## [Activity]
In the material below, find every line containing "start" and copy that line.

## [Supplied data]
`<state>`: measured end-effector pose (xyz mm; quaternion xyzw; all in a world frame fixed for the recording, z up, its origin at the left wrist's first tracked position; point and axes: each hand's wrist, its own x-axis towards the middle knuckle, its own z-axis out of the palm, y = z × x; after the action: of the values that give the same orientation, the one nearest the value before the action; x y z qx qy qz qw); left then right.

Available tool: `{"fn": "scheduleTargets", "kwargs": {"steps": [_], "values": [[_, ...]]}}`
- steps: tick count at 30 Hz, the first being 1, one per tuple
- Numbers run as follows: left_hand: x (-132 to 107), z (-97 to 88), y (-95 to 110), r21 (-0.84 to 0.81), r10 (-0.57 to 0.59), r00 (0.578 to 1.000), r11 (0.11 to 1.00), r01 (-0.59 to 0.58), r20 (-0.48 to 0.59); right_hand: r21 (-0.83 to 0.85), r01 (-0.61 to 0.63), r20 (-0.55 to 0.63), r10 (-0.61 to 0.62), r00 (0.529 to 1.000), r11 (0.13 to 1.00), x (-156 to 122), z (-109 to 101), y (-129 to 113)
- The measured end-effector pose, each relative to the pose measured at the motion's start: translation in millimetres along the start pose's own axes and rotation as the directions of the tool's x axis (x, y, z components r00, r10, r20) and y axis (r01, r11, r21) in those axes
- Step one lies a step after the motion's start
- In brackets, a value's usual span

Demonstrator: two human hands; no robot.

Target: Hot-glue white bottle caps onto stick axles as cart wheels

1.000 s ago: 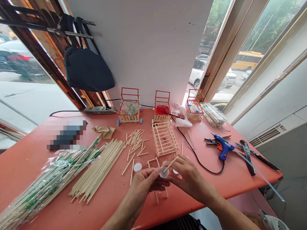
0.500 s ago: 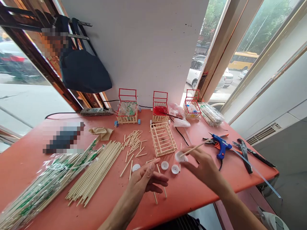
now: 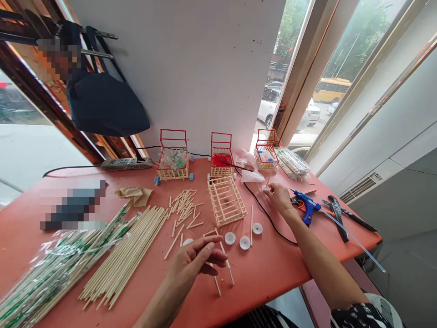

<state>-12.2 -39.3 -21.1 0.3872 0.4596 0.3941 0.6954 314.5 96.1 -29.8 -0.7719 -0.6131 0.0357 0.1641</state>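
Observation:
My right hand (image 3: 280, 198) is stretched out to the far right of the red table (image 3: 273, 269), just left of the blue glue gun (image 3: 307, 206). Its fingers pinch a short wooden stick with a white cap (image 3: 266, 186) on it. My left hand (image 3: 196, 258) hovers low over the table's front, fingers loosely apart and holding nothing, above a small frame of sticks (image 3: 221, 264). Several loose white caps (image 3: 244, 243) lie between my hands. A stick-built crate (image 3: 226, 200) lies on its side behind them.
Three small stick carts with red handles (image 3: 173, 157) stand along the back wall. Long stick bundles (image 3: 126, 255) and wrapped ones (image 3: 51, 273) fill the left. A black cable (image 3: 269, 218), pliers and a cutter (image 3: 337, 214) lie at the right. Short cut sticks (image 3: 184, 205) are scattered mid-table.
My right hand carried the stick with its cap away from my left hand, up and to the right toward the glue gun. My left hand let go and stayed low; the view turned right.

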Motion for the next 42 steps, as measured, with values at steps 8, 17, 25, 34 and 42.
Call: {"fn": "scheduleTargets", "kwargs": {"steps": [8, 17, 25, 34, 42], "values": [[2.6, -8.9, -4.7, 0.005, -0.015, 1.0, 1.0, 0.015, 0.011, -0.121, -0.104, 0.095, 0.116, 0.989, 0.987, -0.4, 3.6, -9.8], [2.2, -9.4, -3.2, 0.025, -0.001, 1.0, 1.0, 0.001, 0.015, -0.163, -0.113, 0.118, 0.133, 0.984, 0.98, -4.6, 0.8, -15.1], [11.6, -16.7, -3.0, 0.18, 0.122, 0.989, 0.974, -0.136, 0.089, -0.13, -0.098, 0.15, 0.117, 0.982, 0.987, 1.9, 0.3, -5.4], [19.8, -19.6, -12.5, 0.243, 0.136, 0.976, 0.954, -0.175, 0.167, -0.063, -0.078, 0.116, 0.085, 0.99, 0.995, 6.0, 4.8, -1.2], [19.7, -24.8, -14.1, 0.253, 0.13, 0.979, 0.953, -0.166, 0.154, -0.059, -0.094, 0.085, 0.098, 0.992, 0.994, 5.9, 2.9, -4.4]]}}
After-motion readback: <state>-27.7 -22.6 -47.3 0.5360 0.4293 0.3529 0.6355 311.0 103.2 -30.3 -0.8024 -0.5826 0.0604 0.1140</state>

## [Exercise solution]
- The measured end-effector pose, each relative to the pose measured at the motion's start: translation in millimetres along the start pose's own axes and rotation as the directions of the tool's x axis (x, y, z components r00, r10, r20) and y axis (r01, r11, r21) in those axes
- Step one lies a step after the motion's start

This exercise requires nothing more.